The examples below do that. Each check is small enough to adopt on its own, but the main benefit comes from running them together, on every change, before a .po file reaches production.

1. Unit test for placeholder integrity

Broken placeholders are the fastest way to ship a working .po file that still crashes at runtime.

Django projects usually mix formatting styles over time. You’ll see old %s, named mappings like %(name)s, and sometimes brace-style placeholders in app strings or model content. Your test should treat them as syntax, not text.

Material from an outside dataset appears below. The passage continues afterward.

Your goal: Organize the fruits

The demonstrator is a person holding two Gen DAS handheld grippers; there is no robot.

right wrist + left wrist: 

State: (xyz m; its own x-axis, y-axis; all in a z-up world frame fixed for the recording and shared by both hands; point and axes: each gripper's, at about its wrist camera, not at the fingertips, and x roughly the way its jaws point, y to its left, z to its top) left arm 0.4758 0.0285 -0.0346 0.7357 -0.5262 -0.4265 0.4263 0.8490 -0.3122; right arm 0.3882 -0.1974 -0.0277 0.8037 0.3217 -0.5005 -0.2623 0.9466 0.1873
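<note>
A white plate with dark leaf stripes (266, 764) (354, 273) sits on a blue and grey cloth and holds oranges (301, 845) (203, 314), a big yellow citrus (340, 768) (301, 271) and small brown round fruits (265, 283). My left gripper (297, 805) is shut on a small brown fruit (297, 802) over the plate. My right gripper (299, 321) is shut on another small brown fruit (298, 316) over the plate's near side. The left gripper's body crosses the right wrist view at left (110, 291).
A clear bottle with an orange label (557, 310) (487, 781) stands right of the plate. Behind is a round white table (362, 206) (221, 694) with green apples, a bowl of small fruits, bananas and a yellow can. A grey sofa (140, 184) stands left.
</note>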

A diagram illustrating string formatting types using puzzle pieces labeled with programming syntax for localization.

What to assert

Read every .po file, detect placeholder tokens in msgid and msgstr, and fail if they don’t match. I prefer token matching over executing every format string, because execution gets messy across mixed styles.

from pathlib import Path
import polib
import re

from django.test import SimpleTestCase

PERCENT_NAMED_RE = re.compile(r"%\(([^)]+)\)[#0 +\-]?\d*(?:\.\d+)?[diouxXeEfFgGcrs]")
PERCENT_POSITIONAL_RE = re.compile(r"(?<!%)%(?:[#0 +\-]?\d*(?:\.\d+)?)?[diouxXeEfFgGcrs]")
BRACE_RE = re.compile(r"\{([a-zA-Z0-9_]+)\}")

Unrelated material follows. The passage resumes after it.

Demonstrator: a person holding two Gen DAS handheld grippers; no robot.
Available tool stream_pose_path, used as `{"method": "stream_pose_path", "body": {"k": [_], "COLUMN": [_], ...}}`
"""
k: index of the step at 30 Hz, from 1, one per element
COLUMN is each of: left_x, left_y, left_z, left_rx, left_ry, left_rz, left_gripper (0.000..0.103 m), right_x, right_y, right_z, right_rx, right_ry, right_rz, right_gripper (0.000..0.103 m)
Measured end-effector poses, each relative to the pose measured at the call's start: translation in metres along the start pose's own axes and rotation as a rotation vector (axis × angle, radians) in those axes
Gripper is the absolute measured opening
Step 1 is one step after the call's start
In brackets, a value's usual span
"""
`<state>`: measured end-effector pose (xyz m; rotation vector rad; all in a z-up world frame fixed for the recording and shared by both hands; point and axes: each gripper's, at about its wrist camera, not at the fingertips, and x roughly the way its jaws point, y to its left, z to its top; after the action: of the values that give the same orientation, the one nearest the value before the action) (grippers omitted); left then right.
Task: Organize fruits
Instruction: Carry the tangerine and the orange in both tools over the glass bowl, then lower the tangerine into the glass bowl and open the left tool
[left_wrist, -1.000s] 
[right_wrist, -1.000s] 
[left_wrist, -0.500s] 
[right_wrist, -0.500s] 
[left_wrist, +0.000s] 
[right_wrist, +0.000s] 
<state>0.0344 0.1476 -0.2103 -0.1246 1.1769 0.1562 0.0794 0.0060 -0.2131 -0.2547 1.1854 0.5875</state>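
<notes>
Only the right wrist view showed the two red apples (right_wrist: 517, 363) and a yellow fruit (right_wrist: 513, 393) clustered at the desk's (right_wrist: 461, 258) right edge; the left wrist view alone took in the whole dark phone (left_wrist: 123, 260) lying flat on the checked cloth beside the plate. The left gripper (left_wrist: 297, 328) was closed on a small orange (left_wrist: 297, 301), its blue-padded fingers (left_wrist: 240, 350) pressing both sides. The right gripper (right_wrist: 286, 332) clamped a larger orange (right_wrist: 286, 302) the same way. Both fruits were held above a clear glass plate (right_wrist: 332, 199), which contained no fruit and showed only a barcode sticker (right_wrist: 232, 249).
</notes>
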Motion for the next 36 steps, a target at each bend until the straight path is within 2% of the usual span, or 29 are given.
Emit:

def extract_tokens(text: str) -> dict[str, set[str]]:
    return {
        "percent_named": set(PERCENT_NAMED_RE.findall(text or "")),
        "percent_positional": set(PERCENT_POSITIONAL_RE.findall(text or "")),
        "brace": set(BRACE_RE.findall(text or "")),
    }

class TranslationPlaceholderTests(SimpleTestCase):
    def test_placeholders_match_msgid(self):
        for po_path in Path("locale").glob("*/LC_MESSAGES/django.po"):
            po = polib.pofile(po_path)
            for entry in po:
                if entry.obsolete:
                    continue
                if not entry.msgstr:
                    continue

                src = extract_tokens(entry.msgid)
                dst = extract_tokens(entry.msgstr)

                self.assertEqual(
                    src, dst,
                    msg=f"{po_path}: placeholder mismatch for msgid {entry.msgid!r}"
                )

That catches the common production break: translator drops %(name)s or rewrites %s as plain text.

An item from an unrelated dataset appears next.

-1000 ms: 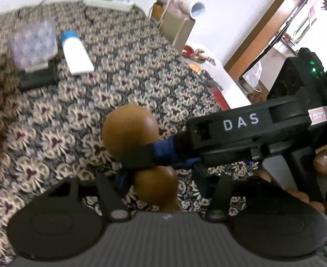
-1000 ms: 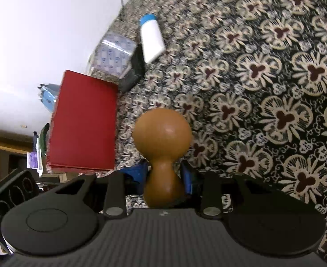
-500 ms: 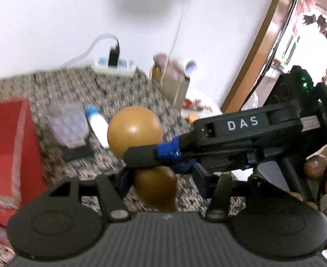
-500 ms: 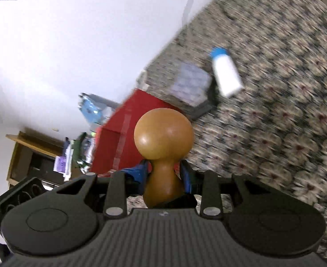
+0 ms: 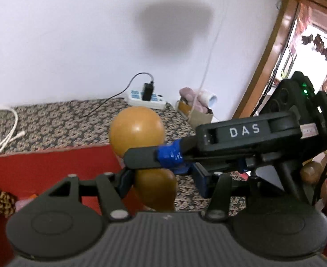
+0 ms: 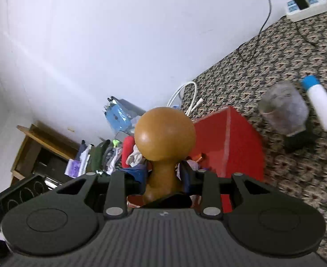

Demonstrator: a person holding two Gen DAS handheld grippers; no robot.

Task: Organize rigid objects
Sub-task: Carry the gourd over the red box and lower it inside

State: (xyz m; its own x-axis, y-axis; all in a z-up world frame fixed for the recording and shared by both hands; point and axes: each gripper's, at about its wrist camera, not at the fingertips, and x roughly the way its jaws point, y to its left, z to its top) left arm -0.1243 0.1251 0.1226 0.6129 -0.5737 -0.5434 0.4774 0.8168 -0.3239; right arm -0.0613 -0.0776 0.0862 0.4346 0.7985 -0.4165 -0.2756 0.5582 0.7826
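Gripped at the neck of the wooden gourd by right tongs, left tongs flanking its base, contact unclear, above the red box, seemingly for stowing.

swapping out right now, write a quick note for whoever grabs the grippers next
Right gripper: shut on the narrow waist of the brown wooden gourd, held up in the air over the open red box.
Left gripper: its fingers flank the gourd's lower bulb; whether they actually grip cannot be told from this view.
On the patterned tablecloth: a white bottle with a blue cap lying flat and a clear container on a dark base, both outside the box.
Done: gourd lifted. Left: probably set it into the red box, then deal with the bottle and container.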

Practical rule: if placeholders differ, fail the build. Don’t try to auto-fix them in CI.

If you want a deeper walkthrough on app-level localization checks, TranslateBot’s post on localization in testing is aligned with the same idea: test the things that break code, not just wording.

2. Check for untranslated strings

Partial localization is worse than teams admit. One missed string in a billing flow makes the app feel unfinished fast.

There are cases where empty msgstr is fine during development. In a release branch, it usually isn’t. If your policy is “production locales must be complete,” encode that policy as a test.

A release gate that’s actually useful

from pathlib import Path
import polib

from django.test import SimpleTestCase

REQUIRED_LOCALES = {"fr", "de", "es"}

class UntranslatedStringTests(SimpleTestCase):
    def test_required_locales_have_no_empty_msgstr(self):
        for locale in REQUIRED_LOCALES:
            po_path = Path("locale") / locale / "LC_MESSAGES" / "django.po"
            po = polib.pofile(po_path)

            missing = []
            for entry in po:
                if entry.obsolete:
                    continue
                if entry.msgid_plural:
                    forms = [s for _, s in sorted(entry.msgstr_plural.items())]
                    if any(not s.strip() for s in forms):
                        missing.append(entry.msgid)
                elif not entry.msgstr.strip():
                    missing.append(entry.msgid)

            self.assertFalse(
                missing,
                msg=f"{po_path} has untranslated entries: {missing[:10]!r}"
            )

This doesn’t judge translation quality. It enforces completeness.

That distinction matters. Existing translation test literature leans hard toward human evaluation and gives very little guidance for automated CI quality gates around locale-file integrity, placeholder safety, and regression checks in developer workflows, as discussed in Altalang’s overview of translation testing gaps.

Use that gap to your advantage. Define a policy your team can live with.

3. Run a pseudo-localization build

Pseudo-localization finds UI breakage that real translation often hides until late.

You don’t need French or Japanese to catch clipped buttons, hard-coded English, or layouts that explode when strings get longer. You need a fake locale that exaggerates expansion and makes untranslated text obvious.

A tiny pseudo-localizer

ACCENT_MAP = str.maketrans({
    "a": "à", "e": "ë", "i": "ï", "o": "ô", "u": "ü",
    "A": "À", "E": "Ë", "I": "Ï", "O": "Ô", "U": "Ü",
})

def pseudolocalize(text: str) -> str:
    translated = text.translate(ACCENT_MAP)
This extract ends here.